I went nuts after that. Griddled vegetables are fantastic here, the flat surface creating a nice brown crust on peppers and onions for brats, thick slices of zucchini and squash as sides, a gigunda pile of something vaguely succotash-esque. I grilled mass quantities of asparagus, and none of them fell between the grates because there are no grates.

What else? I cooked food like marinated chicken thighs, shrimp that also didn't fall between the grates, and potato rosti, for which a griddle is heaven-sent. A mountainous stir fry, pork chops with a harissa rub. I even made some spectacular America's Test Kitchen ribs that I started in the oven and finished on the griddle.

Most of the time I cooked, I had fun, perhaps because I cook a lot and wasn't too worried about everything coming out perfect, but a lot of that fun-having had to do with the Weber performing well. If it had a lid, many people would likely find they’d prefer it to a regular gas grill.

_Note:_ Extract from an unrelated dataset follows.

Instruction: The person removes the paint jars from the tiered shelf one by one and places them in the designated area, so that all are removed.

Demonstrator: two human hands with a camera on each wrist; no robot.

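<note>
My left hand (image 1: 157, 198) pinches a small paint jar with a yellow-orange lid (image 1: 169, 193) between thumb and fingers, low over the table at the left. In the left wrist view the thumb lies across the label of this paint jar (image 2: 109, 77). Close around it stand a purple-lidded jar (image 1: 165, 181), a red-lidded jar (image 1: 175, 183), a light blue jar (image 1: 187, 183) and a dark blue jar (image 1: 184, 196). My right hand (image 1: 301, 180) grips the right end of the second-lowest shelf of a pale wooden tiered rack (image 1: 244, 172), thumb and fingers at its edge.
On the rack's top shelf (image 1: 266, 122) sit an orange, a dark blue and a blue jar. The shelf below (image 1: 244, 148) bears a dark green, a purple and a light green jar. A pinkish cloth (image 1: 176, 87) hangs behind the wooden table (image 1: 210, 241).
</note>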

There was almost nothing to get used to, no idiosesyncrasies to deal with. It nailed the basics. I could get something going, then sit in a rocking chair across the little deck from the griddle, and talk about fishing with dad until the chops were ready to flip. Flare-ups are impossible, the heat was even. I used a Combustion thermometer with a readout I could see from 10 feet away, and it told me how long until I needed to move.

As far as those vitals go, the Weber is fairly easy to light, and the heat is evenly distributed, something I verified with a thermal camera. The only notable cool spots were in the corners, more of an inevitability than a fault.

Photograph: Weber

It does have plenty of space to set stuff down, with two generous side tables and a low table between the legs. One thing I'd love to see for all griddles is some sort of detachable, dishwasher-safe griddle utensil holster; Griddle tools are large and get messy, and I was always looking for a good spot to set them down during cooking without making a mess.

I did find myself wishing it had leveling feet. Cooking scrambled eggs is a trip on a griddle as they spread out then cook in a hot minute, and not having them run downhill shouldn't be a function of needing a perfectly flat patio surface.

I also noticed a (very!) slight depression in the center of the cooking surface. Surprisingly, it didn't bug me too much, probably because it would have been more annoying if it was domed in the center. I would also have appreciated a bit more adjustability in the heat settings and more of a barrier along the front to channel heat away from the person doing the grilling.

I really appreciated that after three weeks of heavy use, the easy-to-empty grease trap was only about a third full, and we'd used only about one propane tank worth of fuel. If it had a lid that you could use while cooking that would facilitate handling larger cuts, a rarity among its competition, it would be approaching a perfect score.

But c’mon dude, soften the focus a little. Perfection isn't the point with griddles. Yes, you can cook something fancy or technically challenging on it, but you could also make burgers, and maybe make some griddled onions and toasted buns on there, and while you're doing that, crack a brewski and shoot the breeze with your pals. On a nice night, with the sun going down, that's more perfect anyway.